Appreciating Ali wasn’t always easy for me. Media portrayal of the man didn’t make it easier.
As a young, impressionable, eldest-son-type, I was all ears when my father yelled “why don’t you turn your hat around like ‘The Mick’?” at the television as though Ken Griffey, Jr., could hear him. Here in 2016, following trashy tell-all books and perjury in front of congress all recognize Junior as being ‘one of the good ones’ in comparison to his ‘roid-raging contemporaries.
Which is as good a segue as any into race’s role in my late-come appreciation for Muhammad Ali.
I can say without a doubt that racism played a role in my snarling ‘what else is on?’ anytime a channel surf churned up a clip of The Louisville Lip.
I’ve spent the better part of a half-decade in Chicago, the most segregated city in the nation with the starkest divide between the haves and have-nots to match. There are millions of people here without a voice. Maybe that’s why things have tap-danced along the tipping point over the past few years.
When no one hears your indoor voice, the first chance you get, you’re going to scream.
That’s probably behind Ali’s relentless non-stop jibber-jabber, not all of it constructive, but almost at all times playful if not off-putting. So let’s say you move past the talk –you get over it– and can just appreciate the man for being one of the most brilliant boxers of all-time. And now let’s take it one step further to the thing that really turned me around on Ali.
At the summit of his talent, and in the prime of his existence, he forfeited his lucrative career when he refused to be drafted to fight in the Vietnam War. His reasoning was sound:
I will not disgrace my religion, my people or myself by becoming a tool to enslave those who are fighting for their own justice, freedom and equality. If I thought the war was going to bring freedom and equality to 22 million of my people they wouldn’t have to draft me, I’d join tomorrow.
When my father summons Yankee Stadium in his mind he pictures a broken down Mickey Mantle, June ’66, hobbling out to first base to sweat out a hangover.
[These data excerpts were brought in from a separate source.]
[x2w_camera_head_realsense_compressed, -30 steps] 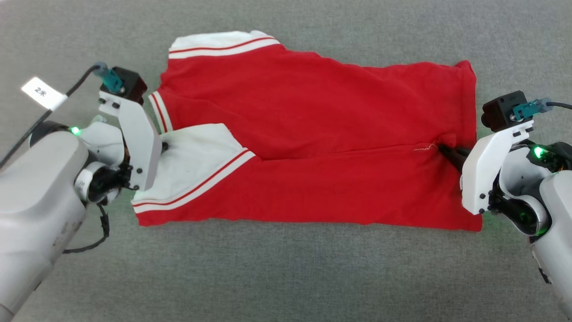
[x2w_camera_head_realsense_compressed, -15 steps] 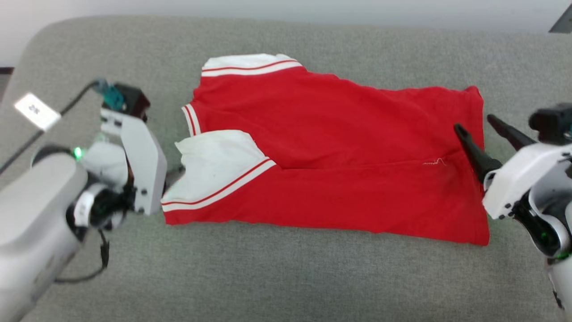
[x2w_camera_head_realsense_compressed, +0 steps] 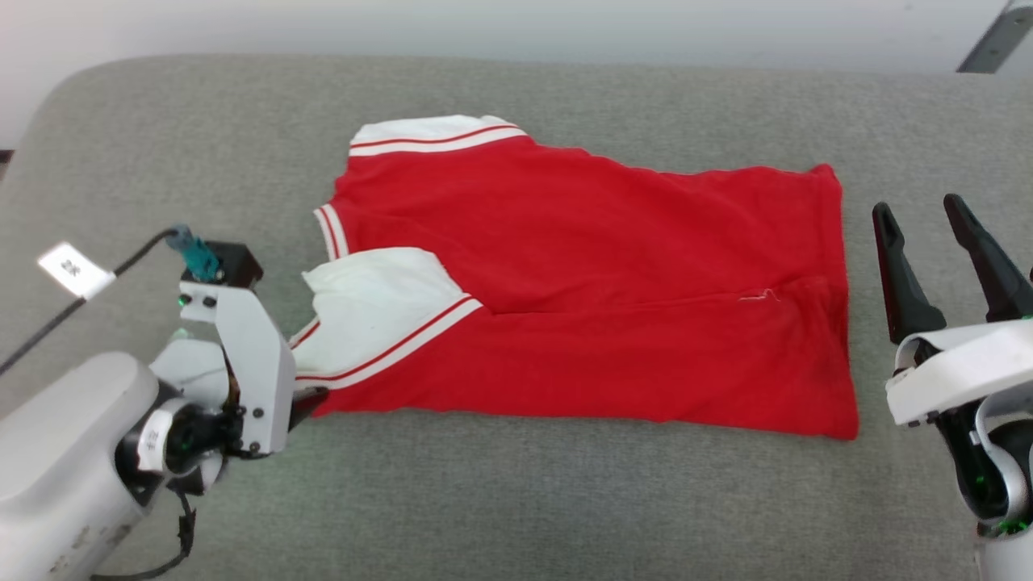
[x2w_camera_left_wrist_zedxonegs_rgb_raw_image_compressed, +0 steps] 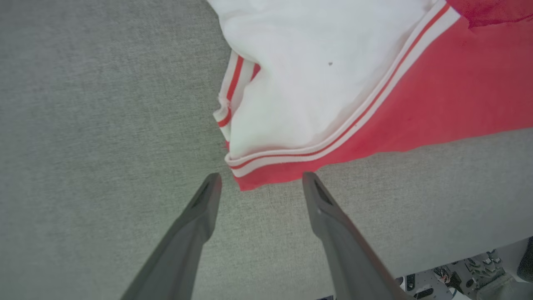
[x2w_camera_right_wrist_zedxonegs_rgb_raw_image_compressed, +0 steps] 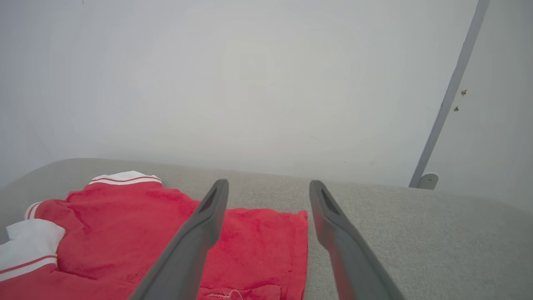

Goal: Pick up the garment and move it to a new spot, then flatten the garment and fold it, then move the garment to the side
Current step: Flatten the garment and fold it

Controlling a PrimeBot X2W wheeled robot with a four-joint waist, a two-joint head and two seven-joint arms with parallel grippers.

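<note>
Garment (x2w_camera_head_realsense_compressed: 589,307) is lying folded on grey cushion (x2w_camera_head_realsense_compressed: 516,500), left gripper (x2w_camera_left_wrist_zedxonegs_rgb_raw_image_compressed: 260,179) hovering spread and empty at its sleeve corner, right gripper (x2w_camera_head_realsense_compressed: 918,208) likewise beside its hem.

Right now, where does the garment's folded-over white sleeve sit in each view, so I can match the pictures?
Head view: the white sleeve is left of centre, lying on the red garment.
Left wrist view: upper middle, just beyond the open left hand.
Right wrist view: bottom left corner.
Shared landmark: the striped cuff band along the sleeve's edge, which shows in all three views.
</note>
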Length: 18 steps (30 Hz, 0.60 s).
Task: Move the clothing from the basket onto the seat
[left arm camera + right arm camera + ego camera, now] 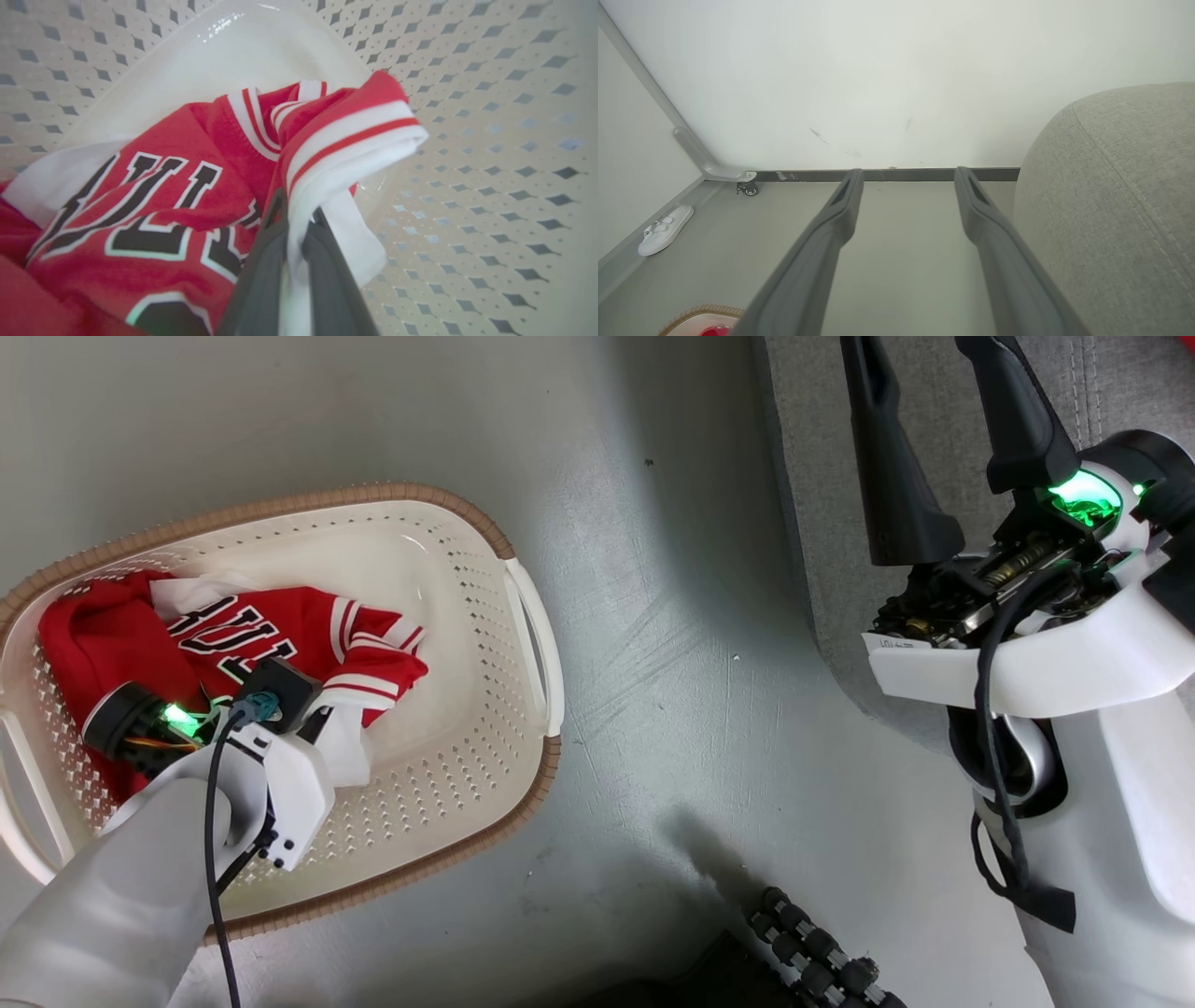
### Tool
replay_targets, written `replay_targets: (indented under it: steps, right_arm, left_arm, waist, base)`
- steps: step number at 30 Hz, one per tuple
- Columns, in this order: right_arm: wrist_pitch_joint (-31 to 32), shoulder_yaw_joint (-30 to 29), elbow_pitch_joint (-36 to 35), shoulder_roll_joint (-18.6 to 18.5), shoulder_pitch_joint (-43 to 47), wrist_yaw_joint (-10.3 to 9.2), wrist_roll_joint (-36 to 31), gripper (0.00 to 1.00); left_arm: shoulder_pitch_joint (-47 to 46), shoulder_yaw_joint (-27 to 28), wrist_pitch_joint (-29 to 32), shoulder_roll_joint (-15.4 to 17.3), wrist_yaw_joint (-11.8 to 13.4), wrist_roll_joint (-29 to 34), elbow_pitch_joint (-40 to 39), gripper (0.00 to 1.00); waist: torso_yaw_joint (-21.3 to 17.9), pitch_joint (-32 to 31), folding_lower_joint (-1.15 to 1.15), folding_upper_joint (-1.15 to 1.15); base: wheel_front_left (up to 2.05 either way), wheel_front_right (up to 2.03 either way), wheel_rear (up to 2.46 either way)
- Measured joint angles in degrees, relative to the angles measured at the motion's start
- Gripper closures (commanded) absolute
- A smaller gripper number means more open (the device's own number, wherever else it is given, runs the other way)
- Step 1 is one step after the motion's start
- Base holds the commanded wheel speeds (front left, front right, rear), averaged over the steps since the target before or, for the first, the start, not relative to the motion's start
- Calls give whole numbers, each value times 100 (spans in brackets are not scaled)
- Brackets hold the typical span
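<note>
Head view: the basket (467,747) stands on the floor (653,663), well apart from the seat (822,523) at the upper right. The clothing (280,635), red with white trim and black lettering, lies bunched against the basket's left end; the right end of the basket's bottom is bare. The left gripper (322,723) reaches down into the basket over the clothing's near edge, its fingertips hidden under the wrist. The right gripper (934,392) hangs over the seat's edge, fingers spread wide, holding nothing.

Left wrist view: inside the basket (490,140), the clothing (177,196) lies heaped at the left. A fold of its white striped trim (355,130) rises between the fingers. The left gripper (299,210) is pressed together on that fold, pinching the white cloth.

Right wrist view: the right gripper (909,172) stands spread, touching nothing. The seat (1111,210) lies just beside its right finger. The basket's rim (705,311) shows at the lower left edge with a patch of red inside. A white slipper (665,230) lies on the floor (901,256) by the left wall.
</note>
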Motion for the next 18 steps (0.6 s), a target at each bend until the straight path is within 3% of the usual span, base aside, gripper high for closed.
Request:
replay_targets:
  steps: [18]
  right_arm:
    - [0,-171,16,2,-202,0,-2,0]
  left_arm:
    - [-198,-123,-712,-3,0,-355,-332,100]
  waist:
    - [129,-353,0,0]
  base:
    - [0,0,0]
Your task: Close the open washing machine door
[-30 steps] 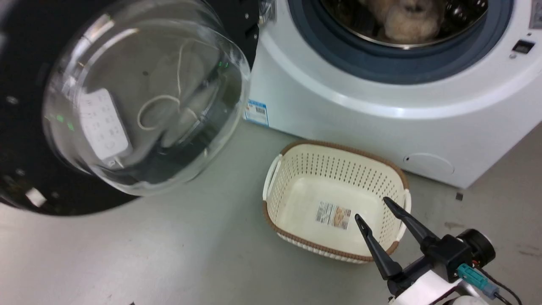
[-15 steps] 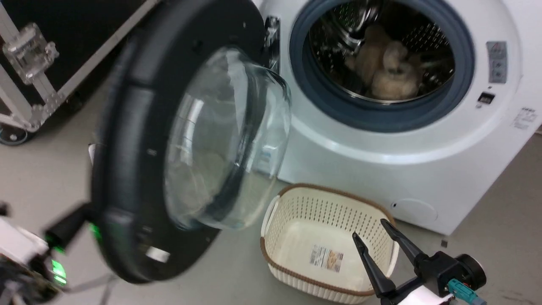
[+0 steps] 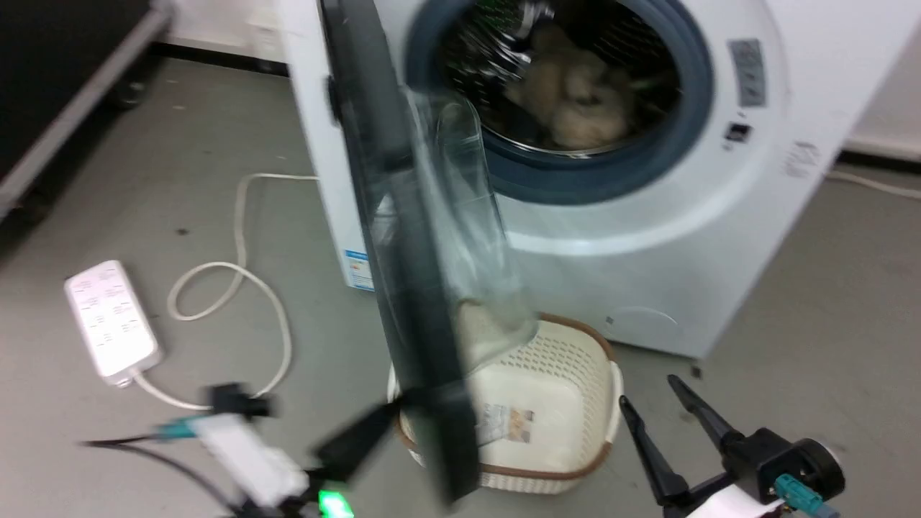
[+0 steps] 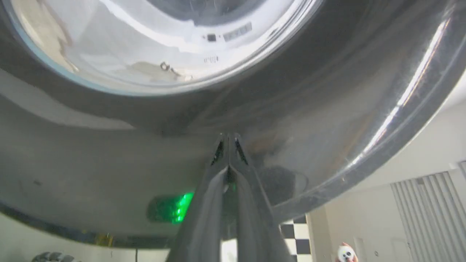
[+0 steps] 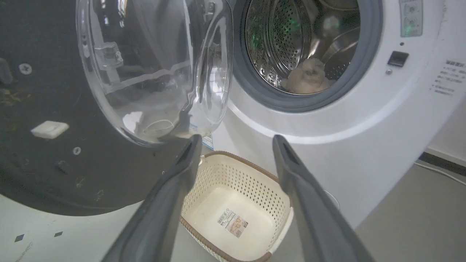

But when I picture Yankee Stadium, I clearly recollect watching Ken Griffey Jr. (gasp, not a Yankee) smash one off the right field foul pole.
An athlete wearing his hat backwards or talking endless trash is no longer passé. And with Ali we had a man who made his fortune on violence and pizzazz that took the low-income road of humility. The butterfly over the bee. He found fighting for his beliefs to be more important than fighting for money. I suppose that’s something we can all appreciate.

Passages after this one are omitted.